● **What is being asked**
A complete and exact copy of the data below is the task.

● **Data extract**
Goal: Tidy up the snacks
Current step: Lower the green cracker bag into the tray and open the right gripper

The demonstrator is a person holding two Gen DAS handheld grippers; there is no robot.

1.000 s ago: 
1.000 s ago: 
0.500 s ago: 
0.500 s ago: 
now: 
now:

● **Solution below**
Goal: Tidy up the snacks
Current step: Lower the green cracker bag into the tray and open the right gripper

The demonstrator is a person holding two Gen DAS handheld grippers; there is no robot.

1.000 s ago: 
1.000 s ago: 
0.500 s ago: 
0.500 s ago: 
now: 
now:

No more work remains for this exercise.